By Ross Harrison
Power dynamics between the major global and regional powers have indirectly influenced the civil wars currently plaguing the Middle East.
PART FIVE
LIBYA: HERMIT STATE
Other Arab states had their own strategic imperatives and responses to U.S. unipolarity. Libya, which had alienated most of its regional neighbors, found itself isolated at the end of the Cold War.
This contrasts with Syria, which multiplied its power through an alliance with Iran and Hezbollah. Tripoli’s response was to essentially switch sides from the resistance front to the United States and relinquish all remnants of its fledgling nuclear program.
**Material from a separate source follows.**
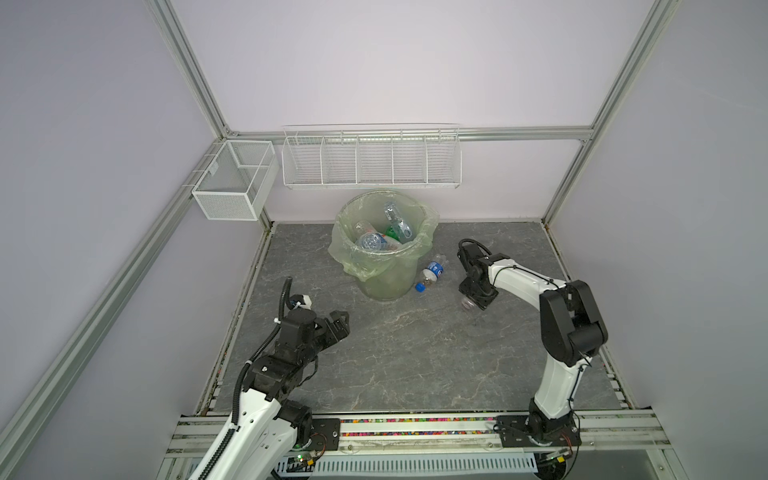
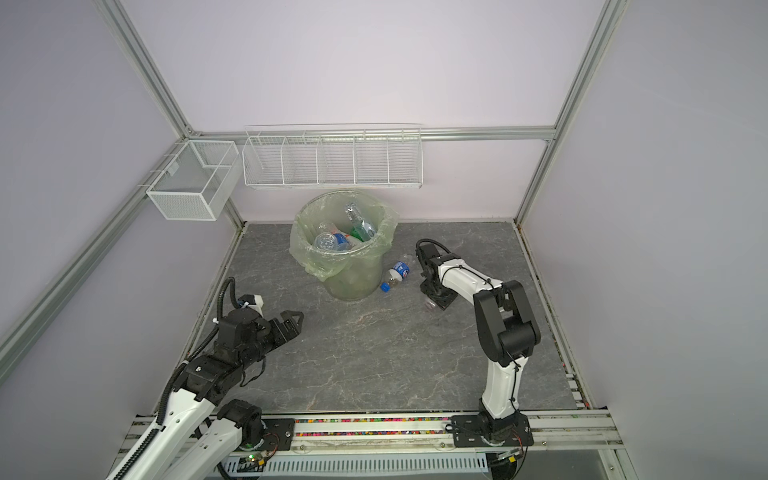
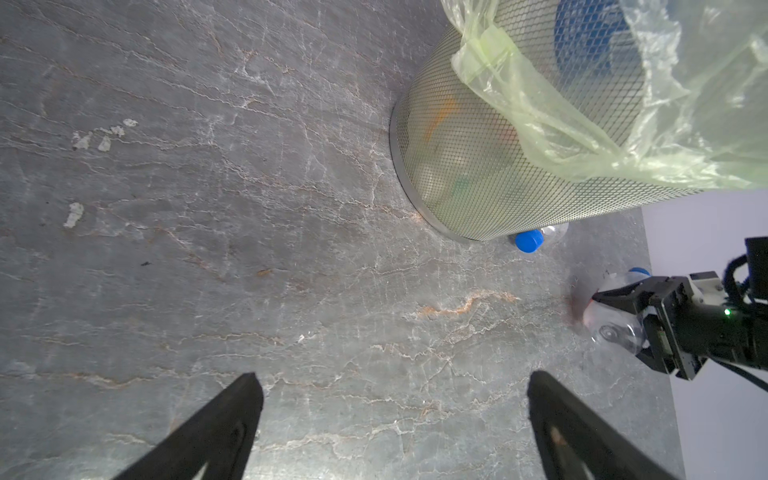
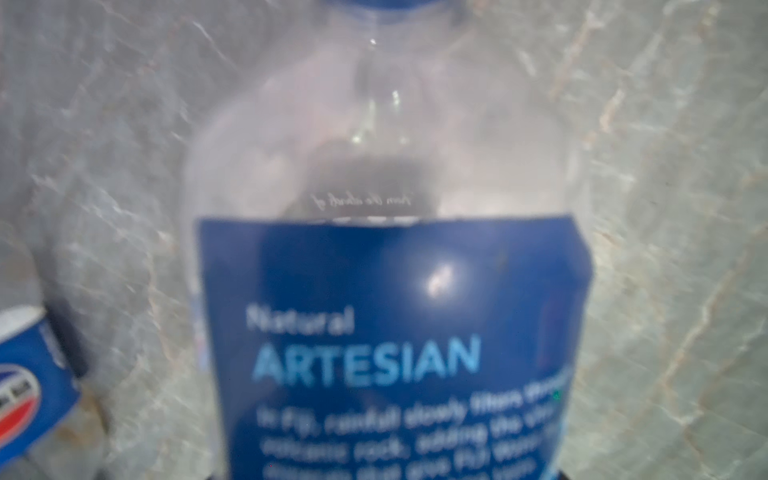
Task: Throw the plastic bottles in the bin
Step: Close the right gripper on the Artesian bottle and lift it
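Now we see the round wire-mesh bin (image 1: 388, 286) lined with a thin light-green bag; it stands on the grey marbled table (image 1: 415, 353). Inside the bin lie several plastic bottles (image 1: 370, 241), clear ones and at least one green one, and the pile reaches close to the rim.

On the right of the bin, just beside its base, a clear bottle with a blue cap (image 1: 434, 270) lies on its side on the table. Its label is blue, red and white.

A little further to the right of the bin, the right gripper (image 3: 617, 324) is lowered onto a clear bottle with a dark blue label (image 4: 386, 291), which fills the right wrist view. One finger stands on each side of this bottle. We cannot tell if they already press it or if there is a small gap.

In front of the bin and to its left, well apart from it, the left gripper (image 3: 392, 376) hangs over bare table. Its fingers (image 3: 232, 415) are spread wide and hold nothing.

On the wall behind the bin hang white wire baskets (image 1: 372, 162).
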`<state>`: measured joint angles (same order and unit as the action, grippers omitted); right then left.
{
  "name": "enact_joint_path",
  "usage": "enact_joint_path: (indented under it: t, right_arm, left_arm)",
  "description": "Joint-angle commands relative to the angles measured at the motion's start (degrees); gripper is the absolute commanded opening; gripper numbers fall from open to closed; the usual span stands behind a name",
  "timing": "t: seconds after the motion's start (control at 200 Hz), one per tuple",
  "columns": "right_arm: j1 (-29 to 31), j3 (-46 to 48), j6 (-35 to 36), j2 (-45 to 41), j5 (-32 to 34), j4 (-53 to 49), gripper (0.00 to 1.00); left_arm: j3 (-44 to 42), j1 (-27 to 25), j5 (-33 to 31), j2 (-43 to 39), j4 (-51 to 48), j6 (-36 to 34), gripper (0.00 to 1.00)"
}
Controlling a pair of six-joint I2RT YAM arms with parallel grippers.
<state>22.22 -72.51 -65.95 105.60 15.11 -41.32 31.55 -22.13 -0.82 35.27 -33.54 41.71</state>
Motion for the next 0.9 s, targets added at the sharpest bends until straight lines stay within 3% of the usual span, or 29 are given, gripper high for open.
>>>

In Libya, the connection between the end of the Cold War and the change in the country’s foreign policy is clear, though a direct link to the civil war is more difficult to establish. Gaddafi’s agreement to relinquish his weapons of mass destruction after 9/11 certainly was connected to the rise of American “hard unipolarity.”
This, in turn, made possible the NATO military action that was taken against the regime. But it was the broader themes of the Arab Spring and a desire for Gaddafi’s removal that sparked the uprisings in Libya.
MULTIPOLARITY AND CONFLICT RESOLUTION IN THE MIDDLE EAST
“As is now clear, the end of the Cold War produced a unipolar moment, not a unipolar era.”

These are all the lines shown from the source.